# Instructions for the task:
Your task is to output the listing exactly, leaving every image out.

# Collected data:
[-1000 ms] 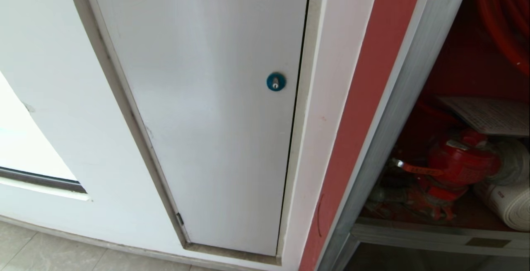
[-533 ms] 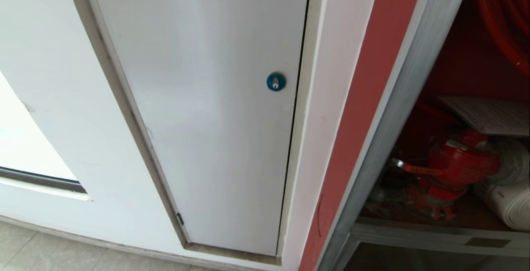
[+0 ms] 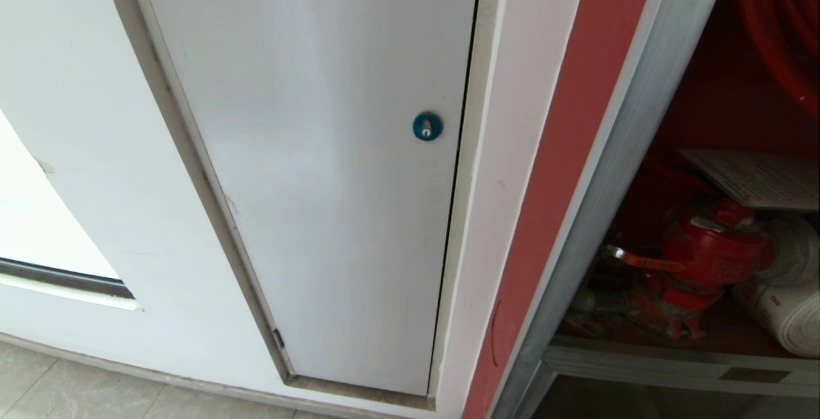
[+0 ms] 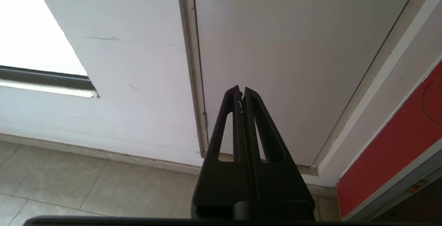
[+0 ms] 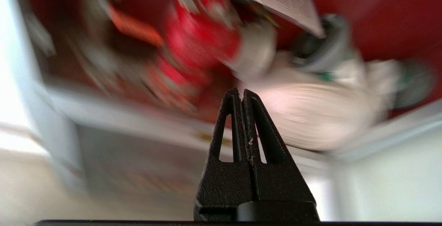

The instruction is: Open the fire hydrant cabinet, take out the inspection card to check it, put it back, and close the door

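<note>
Head view: unchanged from a second ago. Smooth white panel (image 3: 320,182) with a round blue lock (image 3: 426,126) at centre; the fire hydrant cabinet (image 3: 615,169), brushed aluminium frame, stands open at 3 o'clock.
Inspection card (image 3: 759,179): thin pale printed sheet, lying flat above the red valve (image 3: 711,255), at 3 o'clock.
Left wrist view: left gripper (image 4: 241,93) pressed closed, empty, facing the white panel.
Right wrist view: right gripper (image 5: 241,94) closed, empty, facing the blurred cabinet interior; card at 1 o'clock. Likely the reach is starting.
</note>
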Controlling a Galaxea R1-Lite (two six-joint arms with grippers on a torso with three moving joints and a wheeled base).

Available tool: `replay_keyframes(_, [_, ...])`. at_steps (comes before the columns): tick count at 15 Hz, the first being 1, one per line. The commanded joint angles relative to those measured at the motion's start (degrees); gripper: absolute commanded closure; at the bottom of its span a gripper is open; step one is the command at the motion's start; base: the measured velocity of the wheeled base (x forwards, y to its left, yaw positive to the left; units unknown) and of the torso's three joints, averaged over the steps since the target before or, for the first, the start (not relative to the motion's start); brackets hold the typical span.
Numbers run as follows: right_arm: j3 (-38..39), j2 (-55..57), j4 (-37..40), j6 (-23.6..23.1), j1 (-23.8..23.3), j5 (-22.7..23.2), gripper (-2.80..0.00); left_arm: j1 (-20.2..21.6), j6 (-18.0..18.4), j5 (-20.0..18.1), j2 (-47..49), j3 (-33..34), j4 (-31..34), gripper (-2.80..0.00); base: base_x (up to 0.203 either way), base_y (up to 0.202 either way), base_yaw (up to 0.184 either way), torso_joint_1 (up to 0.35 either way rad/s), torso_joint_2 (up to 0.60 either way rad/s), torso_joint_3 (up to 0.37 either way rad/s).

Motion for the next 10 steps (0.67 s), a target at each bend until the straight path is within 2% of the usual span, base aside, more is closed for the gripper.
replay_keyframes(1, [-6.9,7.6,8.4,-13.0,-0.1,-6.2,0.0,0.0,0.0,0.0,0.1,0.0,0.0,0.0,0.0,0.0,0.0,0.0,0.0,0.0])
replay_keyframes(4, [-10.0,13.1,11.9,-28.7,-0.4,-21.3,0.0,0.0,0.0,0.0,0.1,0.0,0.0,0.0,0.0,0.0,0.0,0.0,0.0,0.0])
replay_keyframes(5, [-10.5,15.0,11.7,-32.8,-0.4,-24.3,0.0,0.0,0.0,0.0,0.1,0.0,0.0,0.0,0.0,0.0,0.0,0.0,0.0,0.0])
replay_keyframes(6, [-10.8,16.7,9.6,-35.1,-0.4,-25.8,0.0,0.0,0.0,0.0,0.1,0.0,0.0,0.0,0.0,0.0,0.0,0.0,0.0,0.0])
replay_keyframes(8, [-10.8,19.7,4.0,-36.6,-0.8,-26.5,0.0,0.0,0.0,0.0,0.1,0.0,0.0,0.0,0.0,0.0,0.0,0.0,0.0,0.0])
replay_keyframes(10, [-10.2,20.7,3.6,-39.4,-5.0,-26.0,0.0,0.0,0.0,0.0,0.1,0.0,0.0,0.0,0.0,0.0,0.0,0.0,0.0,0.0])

# The completed task:
[-1000 ms] 
[-533 ms] 
[+0 ms] 
[+0 ms] 
[+0 ms] 

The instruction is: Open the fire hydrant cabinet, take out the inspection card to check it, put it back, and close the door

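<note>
Head view: unchanged from a second ago. Smooth white panel (image 3: 320,182) with a round blue lock (image 3: 426,126) at centre; the fire hydrant cabinet (image 3: 615,169), brushed aluminium frame, stands open at 3 o'clock.
Inspection card (image 3: 759,179): thin pale printed sheet, lying flat above the red valve (image 3: 711,255), at 3 o'clock.
Left wrist view: left gripper (image 4: 241,93) pressed closed, empty, facing the white panel.
Right wrist view: right gripper (image 5: 241,94) closed, empty, facing the blurred cabinet interior; card at 1 o'clock. Likely the reach is starting.
</note>
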Controlling a Galaxea R1-Lite (two six-joint arms with grippers on a torso with three moving joints and a wheeled base).

Available tool: `replay_keyframes(_, [_, ...])`. at_steps (comes before the columns): tick count at 15 Hz, the first being 1, one per line. The commanded joint angles relative to those measured at the motion's start (degrees); gripper: absolute commanded closure; at the bottom of its span a gripper is open; step one is the command at the motion's start; base: the measured velocity of the wheeled base (x forwards, y to its left, yaw positive to the left; units unknown) and of the torso's three joints, averaged over the steps since the target before or, for the first, the start (not relative to the motion's start); brackets hold the typical span.
Numbers run as follows: right_arm: j3 (-38..39), j2 (-55..57), j4 (-37..40), j6 (-23.6..23.1), j1 (-23.8..23.3), j5 (-22.7..23.2), gripper (-2.80..0.00); left_arm: j1 (-20.2..21.6), j6 (-18.0..18.4), j5 (-20.0..18.1), j2 (-47..49), j3 (-33..34), j4 (-31..34), gripper (-2.80..0.00); base: base_x (up to 0.203 either way), base_y (up to 0.202 either way), base_yaw (up to 0.184 either way), torso_joint_1 (up to 0.35 either way rad/s), torso_joint_2 (up to 0.60 either way rad/s), torso_joint_3 (up to 0.37 either way rad/s).

Motion for the next 10 steps (0.67 s), a target at each bend until the straight path is within 2% of the usual span, base aside, more is closed for the gripper.
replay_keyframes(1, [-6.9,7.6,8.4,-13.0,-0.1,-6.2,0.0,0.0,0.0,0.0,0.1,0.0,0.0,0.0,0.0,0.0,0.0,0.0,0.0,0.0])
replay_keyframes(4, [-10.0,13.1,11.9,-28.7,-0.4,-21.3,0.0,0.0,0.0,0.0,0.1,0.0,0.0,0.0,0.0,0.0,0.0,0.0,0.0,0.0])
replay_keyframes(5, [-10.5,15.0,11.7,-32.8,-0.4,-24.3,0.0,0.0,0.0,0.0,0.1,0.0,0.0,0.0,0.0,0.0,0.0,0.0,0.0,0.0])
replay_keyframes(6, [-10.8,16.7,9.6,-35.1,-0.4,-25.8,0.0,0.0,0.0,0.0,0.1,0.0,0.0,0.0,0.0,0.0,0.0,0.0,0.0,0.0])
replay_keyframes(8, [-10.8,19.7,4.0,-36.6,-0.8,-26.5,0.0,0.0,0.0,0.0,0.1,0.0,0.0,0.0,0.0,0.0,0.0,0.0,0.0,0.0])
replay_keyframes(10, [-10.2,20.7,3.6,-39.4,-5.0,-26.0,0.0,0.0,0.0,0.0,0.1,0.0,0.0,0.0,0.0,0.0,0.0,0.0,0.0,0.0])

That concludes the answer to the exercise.